In 1952 Keith was diagnosed with the early stages of testicular cancer, the result of his work with radioactive uranium and plutonium during the war. It was his good fortune that he lived in Manchester where the Christie Hospital under Dr Paterson had for many years been an internationally recognised centre for the treatment of cancer with radiotherapy. He was successfully treated by a combination of surgery to remove his testicles and retroperitoneal lymph nodes and radiation. However it meant that he would never be able to father children, and Keith decided that there was no way that he could ever marry and resigned himself to a life of permanent bachelordom.

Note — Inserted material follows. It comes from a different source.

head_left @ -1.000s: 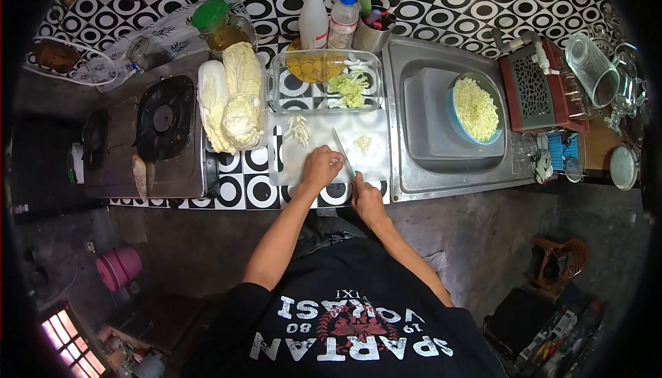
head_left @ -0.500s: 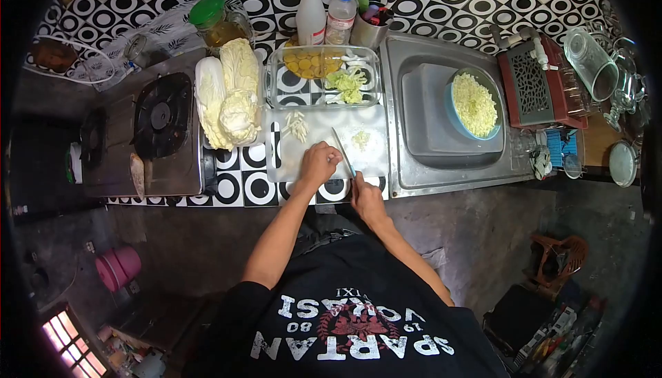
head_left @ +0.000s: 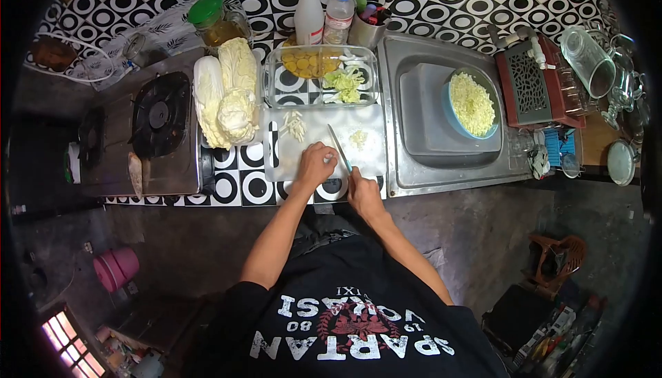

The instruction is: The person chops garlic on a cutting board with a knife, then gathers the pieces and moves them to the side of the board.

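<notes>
In my right hand [head_left: 364, 193] is the handle of a knife [head_left: 338, 145], its blade pointing away from me across the white cutting board [head_left: 372, 164]. My left hand [head_left: 318, 164] is closed just left of the blade, fingertips curled together on the board. What they pinch, if anything, is too small to make out. Finely chopped pale bits [head_left: 358, 139] lie to the right of the blade. Thin white strips [head_left: 294, 126] are heaped at the board's far left. Along its left edge rests a dark slot or handle [head_left: 273, 145].
Behind the board stands a glass dish [head_left: 274, 95] with cut leaves [head_left: 343, 85]. Napa cabbages [head_left: 227, 98] sit left, beside the stove [head_left: 162, 112]. On the right, a blue bowl [head_left: 449, 109] of chopped cabbage stands in the sink [head_left: 407, 171]. Bottles [head_left: 309, 16] line the back.
The knife and my right hand have shifted slightly left, bringing the handle closer to my left hand. My left hand keeps nearly the same place and its curled shape.
</notes>
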A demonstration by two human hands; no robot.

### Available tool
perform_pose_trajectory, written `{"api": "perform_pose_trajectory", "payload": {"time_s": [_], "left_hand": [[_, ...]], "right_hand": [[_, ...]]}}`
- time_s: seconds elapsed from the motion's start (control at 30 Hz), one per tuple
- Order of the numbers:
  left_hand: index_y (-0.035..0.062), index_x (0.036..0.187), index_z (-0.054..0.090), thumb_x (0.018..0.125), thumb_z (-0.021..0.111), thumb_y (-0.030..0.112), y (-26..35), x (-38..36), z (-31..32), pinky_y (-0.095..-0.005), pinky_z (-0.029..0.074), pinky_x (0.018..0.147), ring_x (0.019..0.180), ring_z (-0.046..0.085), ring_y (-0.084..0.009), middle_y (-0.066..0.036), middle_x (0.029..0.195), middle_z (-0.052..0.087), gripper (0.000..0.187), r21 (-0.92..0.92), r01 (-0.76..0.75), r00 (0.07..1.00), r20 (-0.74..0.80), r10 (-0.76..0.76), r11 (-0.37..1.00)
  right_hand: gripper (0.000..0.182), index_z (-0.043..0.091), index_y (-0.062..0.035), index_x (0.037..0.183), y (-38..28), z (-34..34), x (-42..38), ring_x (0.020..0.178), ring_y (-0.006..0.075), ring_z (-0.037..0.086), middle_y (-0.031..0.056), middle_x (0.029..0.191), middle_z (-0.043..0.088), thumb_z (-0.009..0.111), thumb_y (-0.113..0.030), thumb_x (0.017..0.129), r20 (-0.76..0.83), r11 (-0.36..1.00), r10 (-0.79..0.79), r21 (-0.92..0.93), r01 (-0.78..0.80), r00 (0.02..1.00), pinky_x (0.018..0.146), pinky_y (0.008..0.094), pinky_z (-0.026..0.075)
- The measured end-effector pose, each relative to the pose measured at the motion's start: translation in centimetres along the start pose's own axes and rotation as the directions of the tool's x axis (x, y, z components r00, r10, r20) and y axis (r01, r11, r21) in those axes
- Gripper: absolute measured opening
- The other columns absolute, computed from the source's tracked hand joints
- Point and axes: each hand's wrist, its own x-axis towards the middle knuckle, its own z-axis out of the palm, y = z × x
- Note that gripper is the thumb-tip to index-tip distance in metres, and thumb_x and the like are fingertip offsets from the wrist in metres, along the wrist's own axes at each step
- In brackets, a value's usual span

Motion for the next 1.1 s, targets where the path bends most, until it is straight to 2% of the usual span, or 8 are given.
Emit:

Eveline realised that Leonard was finding the life of cosy domesticity boring and that he still hankered for the bright lights and thrills of life in the city. She knew that on the quiet he had been writing poetry for several years — mainly love poems based on his many amours, some of which were distinctly erotic in nature — and that he had also written a rough draft of a fictionalised account of his years as a fighter pilot. It was a measure of her own particular genius that she saw the possibilities of combining the two genres in a uniquely different kind of war novel. When she casually mentioned the idea to Leonard he at first dismissed it, but she persisted and by subtly appealing to his vanity she at last persuaded him to give it a try. To his surprise, once he had started working seriously on the project, he found the intellectual challenge extremely rewarding. By the summer of 1951 he had finished a complete draft of a novel in which poems were interspersed throughout the text acting as a kind of counterpoint to the action. It was typical of his nature that once he had finished the project to his own satisfaction he lost interest in it, but Eveline then took charge and sent the manuscript to several publishers. The first three rejected it, but a minor publisher of art house fiction saw that it had possibilities and accepted it with some minor revisions, and a small print run of a first edition was published in spring 1952.

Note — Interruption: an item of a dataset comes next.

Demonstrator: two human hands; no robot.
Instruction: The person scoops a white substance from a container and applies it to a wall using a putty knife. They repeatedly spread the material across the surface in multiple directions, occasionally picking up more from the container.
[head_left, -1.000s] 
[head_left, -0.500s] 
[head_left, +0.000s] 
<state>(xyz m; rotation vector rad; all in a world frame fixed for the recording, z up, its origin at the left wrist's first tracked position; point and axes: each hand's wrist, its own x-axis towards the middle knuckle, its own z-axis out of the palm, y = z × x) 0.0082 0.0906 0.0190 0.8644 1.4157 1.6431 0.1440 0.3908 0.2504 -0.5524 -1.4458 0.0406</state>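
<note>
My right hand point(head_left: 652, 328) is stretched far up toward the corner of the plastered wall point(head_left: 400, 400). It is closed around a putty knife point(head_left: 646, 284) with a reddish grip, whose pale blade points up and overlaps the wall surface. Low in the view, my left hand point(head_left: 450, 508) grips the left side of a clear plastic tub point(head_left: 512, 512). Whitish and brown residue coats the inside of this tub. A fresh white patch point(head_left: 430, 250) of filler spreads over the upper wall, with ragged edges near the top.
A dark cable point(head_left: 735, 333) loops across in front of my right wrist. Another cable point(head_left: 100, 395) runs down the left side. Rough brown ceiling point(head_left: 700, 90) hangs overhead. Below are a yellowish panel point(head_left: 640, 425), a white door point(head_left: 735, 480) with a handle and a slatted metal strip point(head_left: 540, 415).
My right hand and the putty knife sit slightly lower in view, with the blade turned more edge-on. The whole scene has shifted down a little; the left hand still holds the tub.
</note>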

Leonard's novel could have sunk without trace, but some people are just born lucky and by pure chance a copy ended up in the hands of a BBC radio producer of a new late-night programme about experimental fiction on the Third Programme. Leonard was invited to be interviewed on-air and to read a selection from the book. As a consequence his novel became a must-have book for intellectuals and Leonard rapidly became known as an up-and-coming author. The first print run very quickly sold out and a much larger second run was ordered. As is often the way one of the major publishing houses that had initially rejected the manuscript now changed its mind and bought the publishing rights and as well as publishing a quality hard back edition of the novel commissioned a second novel and proposed a separate collection of Leonard's poetry. However, at this point fate intervened and the second novel languished in rough draft, although a small volume of his selected poems did appear in 1953.